Repeat the listing verbatim. Drop any pictures.

• LISTED ENTRIES:
———

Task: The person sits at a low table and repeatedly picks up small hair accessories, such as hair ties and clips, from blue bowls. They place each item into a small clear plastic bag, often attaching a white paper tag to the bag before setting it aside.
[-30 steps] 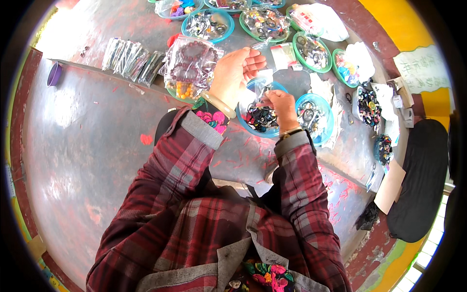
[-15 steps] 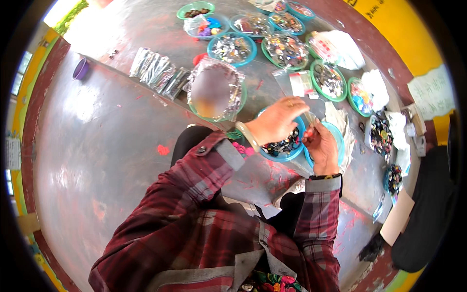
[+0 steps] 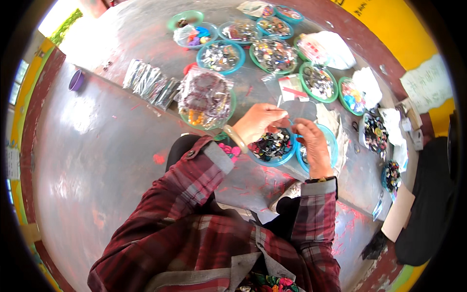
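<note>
Your clear plastic bag (image 3: 297,108) sits pinched between both hands, just above the blue bowl (image 3: 272,146) of dark buttons, mid-surface. Left hand (image 3: 258,121): fingers narrow, closed on the bag's left edge. Right hand (image 3: 311,141): fingers narrow, gripping its near right edge. Second blue bowl (image 3: 332,141) under your right hand; contents mostly hidden.

Just far of the bag, a small clear packet with red stripe (image 3: 292,90) lies flat. Left of it, a green bowl under a crumpled clear bag of beads (image 3: 204,95). Further left, a row of clear sleeves (image 3: 151,82), then a purple cup (image 3: 76,80) at the left edge.

Far side: ring of blue and green bowls with mixed buttons (image 3: 221,56). White bags (image 3: 331,48) far right. A pale paper sign (image 3: 428,82) hangs on the yellow wall at right. Grey surface (image 3: 97,160) with red paint marks.
</note>
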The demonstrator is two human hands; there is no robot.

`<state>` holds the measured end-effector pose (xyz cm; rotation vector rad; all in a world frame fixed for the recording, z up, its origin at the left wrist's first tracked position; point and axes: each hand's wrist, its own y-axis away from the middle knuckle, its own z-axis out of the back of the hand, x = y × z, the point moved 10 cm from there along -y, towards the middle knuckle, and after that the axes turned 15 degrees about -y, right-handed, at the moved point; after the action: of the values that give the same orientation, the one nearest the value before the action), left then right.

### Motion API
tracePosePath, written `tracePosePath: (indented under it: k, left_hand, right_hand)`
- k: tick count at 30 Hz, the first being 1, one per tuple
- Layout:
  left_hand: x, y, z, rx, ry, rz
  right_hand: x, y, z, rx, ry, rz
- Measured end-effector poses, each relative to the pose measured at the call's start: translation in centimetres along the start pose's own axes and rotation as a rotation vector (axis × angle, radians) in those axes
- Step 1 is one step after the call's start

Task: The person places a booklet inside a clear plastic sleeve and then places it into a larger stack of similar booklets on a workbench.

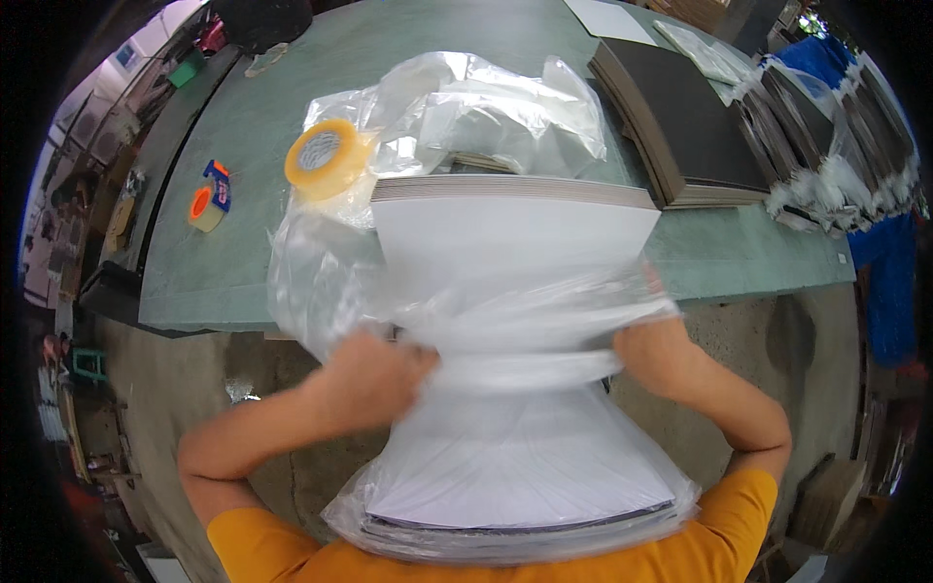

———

• WRITTEN ANSWER:
Task: The person sits at a low table and repeatedly picks up small hair accessories, such as hair ties and clips, from blue bowls. They place each item into a small clear plastic bag, often attaching a white paper tag to the bag before setting it aside.
[-30 steps] 
[-15 steps] 
[+0 steps] 
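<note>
Your clear plastic bag (image 3: 297,108) sits pinched between both hands, just above the blue bowl (image 3: 272,146) of dark buttons, mid-surface. Left hand (image 3: 258,121): fingers narrow, closed on the bag's left edge. Right hand (image 3: 311,141): fingers narrow, gripping its near right edge. Second blue bowl (image 3: 332,141) under your right hand; contents mostly hidden.

Just far of the bag, a small clear packet with red stripe (image 3: 292,90) lies flat. Left of it, a green bowl under a crumpled clear bag of beads (image 3: 204,95). Further left, a row of clear sleeves (image 3: 151,82), then a purple cup (image 3: 76,80) at the left edge.

Far side: ring of blue and green bowls with mixed buttons (image 3: 221,56). White bags (image 3: 331,48) far right. A pale paper sign (image 3: 428,82) hangs on the yellow wall at right. Grey surface (image 3: 97,160) with red paint marks.
</note>
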The demonstrator is two human hands; there is no robot.

`<state>` holds the measured end-effector pose (xyz cm; rotation vector rad; all in a world frame fixed for the recording, z up, its origin at the left wrist's first tracked position; point and axes: each hand's wrist, its own y-axis away from the middle knuckle, its own z-axis out of the back of the hand, x = y × z, the point moved 10 cm from there along -y, towards the middle knuckle, and after that the axes turned 15 degrees about -y, right-handed, at the moved point; after the action: of the values that give the same orientation, the one nearest the value before the action), left then right.

### Motion API
tracePosePath, written `tracePosePath: (indented under it: k, left_hand, right_hand)`
- k: tick count at 30 Hz, the first being 1, one per tuple
- Layout:
  left_hand: x, y, z, rx, ry, rz
  right_hand: x, y, z, rx, ry, rz
- Measured end-effector poses, each relative to the pose measured at the call's start: translation in centimetres along the start pose's own axes and rotation as a rotation vector (axis × angle, radians) in those axes
- Step 1 is one step after the call's start

Task: The person places a booklet inside a clear plastic sleeve and then places it into a larger stack of similar booklets on a workbench.

With that, the output is done.